» **THE DATA**:
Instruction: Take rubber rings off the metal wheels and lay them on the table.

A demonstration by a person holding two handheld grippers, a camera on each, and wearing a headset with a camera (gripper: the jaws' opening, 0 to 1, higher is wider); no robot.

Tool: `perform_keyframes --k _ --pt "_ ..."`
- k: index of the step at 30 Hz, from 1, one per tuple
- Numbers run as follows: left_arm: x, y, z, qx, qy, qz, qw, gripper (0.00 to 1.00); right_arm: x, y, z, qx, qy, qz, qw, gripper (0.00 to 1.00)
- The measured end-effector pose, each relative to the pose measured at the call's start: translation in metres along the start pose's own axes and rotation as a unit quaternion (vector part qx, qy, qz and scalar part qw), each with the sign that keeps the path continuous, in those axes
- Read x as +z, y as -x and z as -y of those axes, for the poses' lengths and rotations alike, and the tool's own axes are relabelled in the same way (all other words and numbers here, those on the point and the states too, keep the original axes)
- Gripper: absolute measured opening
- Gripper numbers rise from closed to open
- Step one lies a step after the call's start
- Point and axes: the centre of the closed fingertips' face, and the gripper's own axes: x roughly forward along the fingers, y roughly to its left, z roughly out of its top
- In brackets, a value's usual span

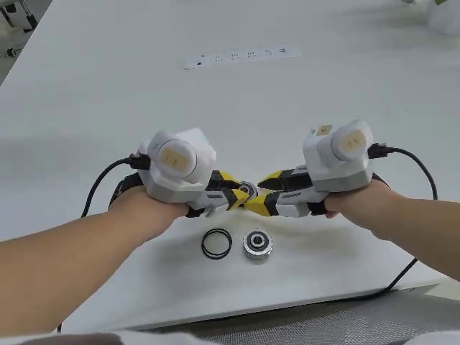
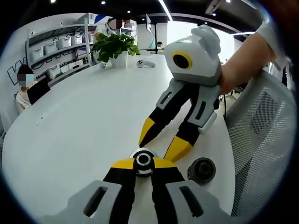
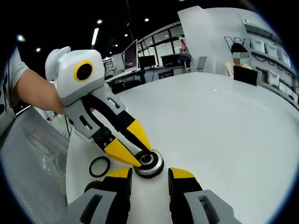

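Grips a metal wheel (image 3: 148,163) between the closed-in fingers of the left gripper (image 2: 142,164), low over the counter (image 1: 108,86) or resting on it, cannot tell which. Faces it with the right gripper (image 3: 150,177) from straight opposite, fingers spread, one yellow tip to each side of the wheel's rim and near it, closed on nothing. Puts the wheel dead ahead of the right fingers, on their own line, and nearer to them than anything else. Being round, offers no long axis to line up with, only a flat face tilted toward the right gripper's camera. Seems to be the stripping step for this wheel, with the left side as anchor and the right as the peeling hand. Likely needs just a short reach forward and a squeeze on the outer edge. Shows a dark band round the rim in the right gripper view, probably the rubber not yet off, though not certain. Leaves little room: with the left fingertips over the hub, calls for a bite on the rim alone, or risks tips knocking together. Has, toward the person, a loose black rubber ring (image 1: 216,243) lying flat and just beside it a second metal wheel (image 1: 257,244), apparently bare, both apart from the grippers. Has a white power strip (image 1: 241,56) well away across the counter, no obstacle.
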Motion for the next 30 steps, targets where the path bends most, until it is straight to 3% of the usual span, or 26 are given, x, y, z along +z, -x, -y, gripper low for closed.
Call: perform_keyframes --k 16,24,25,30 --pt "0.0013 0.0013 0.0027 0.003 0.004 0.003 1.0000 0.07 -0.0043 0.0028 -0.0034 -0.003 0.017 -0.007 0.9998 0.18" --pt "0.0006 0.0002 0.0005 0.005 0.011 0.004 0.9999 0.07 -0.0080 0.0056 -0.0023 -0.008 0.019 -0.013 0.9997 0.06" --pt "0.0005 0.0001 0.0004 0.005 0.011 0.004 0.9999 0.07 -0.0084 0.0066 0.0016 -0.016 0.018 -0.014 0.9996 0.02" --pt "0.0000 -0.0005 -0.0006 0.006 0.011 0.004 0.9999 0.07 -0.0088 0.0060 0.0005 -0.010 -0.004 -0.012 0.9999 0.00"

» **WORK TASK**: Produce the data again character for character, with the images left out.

» **ANSWER SECTION**:
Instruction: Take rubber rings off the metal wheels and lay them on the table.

A demonstration by a person holding two handheld grippers, a camera on each, and wearing a headset with a camera (gripper: the jaws' opening, 0 to 1, higher is wider); no robot.

Tool: `perform_keyframes --k _ --pt "_ ..."`
- k: index of the step at 30 Hz, from 1, one per tuple
- Numbers run as follows: left_arm: x, y, z, qx, qy, qz, qw, gripper (0.00 to 1.00); right_arm: x, y, z, qx, qy, qz, qw, gripper (0.00 to 1.00)
- The measured end-effector pose, each relative to the pose measured at the call's start: translation in metres along the start pose's own axes and rotation as a unit quaternion (vector part qx, qy, qz and scalar part qw), each with the sign that keeps the path continuous, in those axes
- Read x as +z, y as -x and z as -y of those axes, for the poses' lengths and rotations alike, and the tool's own axes are relabelled in the same way (all other words and numbers here, those on the point and the states too, keep the original axes)
- Gripper: absolute measured opening
- Gripper numbers rise from closed to open
- Step one lies a step after the call's start
- Point and axes: the centre of the closed fingertips' face, and the gripper's own axes: x roughly forward along the fingers, y roughly to its left, z roughly out of its top
- In brackets, a value's usual span


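Grips a metal wheel (image 3: 148,163) between the closed-in fingers of the left gripper (image 2: 142,164), low over the counter (image 1: 108,86) or resting on it, cannot tell which. Faces it with the right gripper (image 3: 150,177) from straight opposite, fingers spread, one yellow tip to each side of the wheel's rim and near it, closed on nothing. Puts the wheel dead ahead of the right fingers, on their own line, and nearer to them than anything else. Being round, offers no long axis to line up with, only a flat face tilted toward the right gripper's camera. Seems to be the stripping step for this wheel, with the left side as anchor and the right as the peeling hand. Likely needs just a short reach forward and a squeeze on the outer edge. Shows a dark band round the rim in the right gripper view, probably the rubber not yet off, though not certain. Leaves little room: with the left fingertips over the hub, calls for a bite on the rim alone, or risks tips knocking together. Has, toward the person, a loose black rubber ring (image 1: 216,243) lying flat and just beside it a second metal wheel (image 1: 257,244), apparently bare, both apart from the grippers. Has a white power strip (image 1: 241,56) well away across the counter, no obstacle.
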Motion for the next 30 steps, targets where the path bends most, until it is straight to 3% of the usual span, or 26 are given, x, y, z along +z, -x, -y, gripper low for closed.
Call: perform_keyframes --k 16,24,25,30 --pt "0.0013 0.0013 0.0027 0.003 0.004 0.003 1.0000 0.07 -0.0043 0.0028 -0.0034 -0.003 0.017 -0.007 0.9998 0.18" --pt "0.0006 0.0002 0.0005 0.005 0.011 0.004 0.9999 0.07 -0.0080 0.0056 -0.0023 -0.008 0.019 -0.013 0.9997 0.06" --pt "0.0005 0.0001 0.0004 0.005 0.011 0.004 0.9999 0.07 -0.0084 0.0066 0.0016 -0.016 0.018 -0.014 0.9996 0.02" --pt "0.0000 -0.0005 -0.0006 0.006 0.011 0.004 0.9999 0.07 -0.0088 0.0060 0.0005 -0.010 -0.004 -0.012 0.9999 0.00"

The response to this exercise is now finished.